In short, I just wanted to share my day and this thought… Just because you’re missing a part now doesn’t mean you have to give up doing something you loved before. Look online and you will quickly find a hundred examples of people who are just like you and me and who still enjoy their passions. And they have no special powers. They only have the desire to live life and they’re not afraid to fail. Lord knows, since i’ve been an amp, i’ve failed plenty!! And I expect that I will fail some more. But isn’t that a heck of a lot better than failing because I never tried? I think so. Today, could I have opted to not participate even though I knew my leg would get sweaty and knew I might get air in my suction socket? Yes, very easily and no one would have said a word. Hell, I even knew I faced the possibility of having something embarassing happen. I actually expected it! But you know what, to hell with it… To hell with anyone that had a problem with it. And as it turned out, everyone was helpful as I figured out how to adapt to the moves. They didnt see a one-legged cop. They saw a person that was trying. And for me, today was about overcoming fears that go along with being an amputee. Another successful day!
Peace out until another time. Be safe and keep your stump dry.
That awkward moment tonight, 11 years after my accident when I first wondered if I had on clean underwear the day I crashed. People, this is real stuff and not just something your mom says to make you change your draws… For real, change your undies daily. It could happen to you.
Peace out and good night
A few weeks ago I wrote a blog titled, What to do When Your Prosthesis Doesn’t Fit.
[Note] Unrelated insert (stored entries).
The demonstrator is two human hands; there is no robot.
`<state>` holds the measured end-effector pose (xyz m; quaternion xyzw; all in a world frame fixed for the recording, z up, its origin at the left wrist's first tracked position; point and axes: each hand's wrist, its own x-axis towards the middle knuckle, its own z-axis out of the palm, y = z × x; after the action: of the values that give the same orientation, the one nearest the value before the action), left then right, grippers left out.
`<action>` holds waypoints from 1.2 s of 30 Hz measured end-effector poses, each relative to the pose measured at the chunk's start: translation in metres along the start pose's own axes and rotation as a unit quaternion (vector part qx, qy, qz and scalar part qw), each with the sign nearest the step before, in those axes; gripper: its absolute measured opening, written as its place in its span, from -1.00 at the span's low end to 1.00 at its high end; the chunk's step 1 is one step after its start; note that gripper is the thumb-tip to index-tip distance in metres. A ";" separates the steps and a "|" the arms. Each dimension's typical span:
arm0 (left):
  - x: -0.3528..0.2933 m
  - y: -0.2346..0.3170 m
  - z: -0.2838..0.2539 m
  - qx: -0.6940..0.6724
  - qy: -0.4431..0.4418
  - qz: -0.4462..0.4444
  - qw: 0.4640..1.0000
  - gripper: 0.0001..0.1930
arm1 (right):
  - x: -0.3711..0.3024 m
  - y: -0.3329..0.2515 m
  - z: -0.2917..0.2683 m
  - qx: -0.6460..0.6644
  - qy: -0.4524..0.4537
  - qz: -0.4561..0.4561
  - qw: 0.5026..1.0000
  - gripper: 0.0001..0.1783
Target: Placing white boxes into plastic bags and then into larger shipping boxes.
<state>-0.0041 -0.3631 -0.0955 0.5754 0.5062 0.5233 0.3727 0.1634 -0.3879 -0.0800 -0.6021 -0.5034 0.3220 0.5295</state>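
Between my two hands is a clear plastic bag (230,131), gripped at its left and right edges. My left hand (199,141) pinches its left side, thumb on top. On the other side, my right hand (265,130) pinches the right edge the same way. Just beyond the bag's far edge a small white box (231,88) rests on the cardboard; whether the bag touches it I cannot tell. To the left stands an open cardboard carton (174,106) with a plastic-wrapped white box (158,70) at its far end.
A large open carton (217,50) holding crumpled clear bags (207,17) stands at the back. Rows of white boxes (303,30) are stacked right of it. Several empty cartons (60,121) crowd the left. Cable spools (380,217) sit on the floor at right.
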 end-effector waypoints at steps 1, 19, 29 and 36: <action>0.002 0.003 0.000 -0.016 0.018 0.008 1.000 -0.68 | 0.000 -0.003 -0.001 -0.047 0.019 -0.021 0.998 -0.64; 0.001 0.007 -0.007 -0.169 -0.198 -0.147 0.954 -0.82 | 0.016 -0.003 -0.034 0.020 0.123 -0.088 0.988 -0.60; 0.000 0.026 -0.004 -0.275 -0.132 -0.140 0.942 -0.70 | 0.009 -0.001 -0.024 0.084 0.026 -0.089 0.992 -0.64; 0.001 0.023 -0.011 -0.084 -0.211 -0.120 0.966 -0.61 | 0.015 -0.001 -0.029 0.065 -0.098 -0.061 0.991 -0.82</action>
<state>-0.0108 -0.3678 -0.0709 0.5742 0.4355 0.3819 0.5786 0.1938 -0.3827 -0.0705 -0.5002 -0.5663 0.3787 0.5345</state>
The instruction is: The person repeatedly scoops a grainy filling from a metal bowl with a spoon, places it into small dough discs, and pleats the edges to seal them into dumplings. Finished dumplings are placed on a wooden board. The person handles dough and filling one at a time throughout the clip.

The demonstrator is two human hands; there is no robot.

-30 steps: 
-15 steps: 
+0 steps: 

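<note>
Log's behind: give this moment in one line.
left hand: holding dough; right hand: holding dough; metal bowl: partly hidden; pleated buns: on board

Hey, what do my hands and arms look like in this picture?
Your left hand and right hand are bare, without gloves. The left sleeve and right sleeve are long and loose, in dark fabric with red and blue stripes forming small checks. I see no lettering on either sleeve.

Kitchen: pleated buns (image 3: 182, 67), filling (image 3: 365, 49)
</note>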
If you didn’t catch it or need a refresher, follow the link below.
In that post I emphasized the fact that you as an amp must take responsibility as the guardian of your own treatment and act as your number one advocate. That includes letting it be known you are not satisfied and firing prosthetists if you are getting ignored or if you think your interactions, or lack of, have risen to that level. With today’s technology, which is getting better every year, unless you have collateral issues such as stump problems or circulatory complications that disallow you to wear your prosthesis, most of us should be up and at least walking. A good fitting socket is the key. Also, we all have a responsibility to ourselves and to our amp community to let others know about those prosthesis companies that do a sad job of responding. Together we must stick together and make our experiences public. Look at it as an amp public service announcement! I’ll do more with this and all you’re help in the near future. THAT BEING SAID.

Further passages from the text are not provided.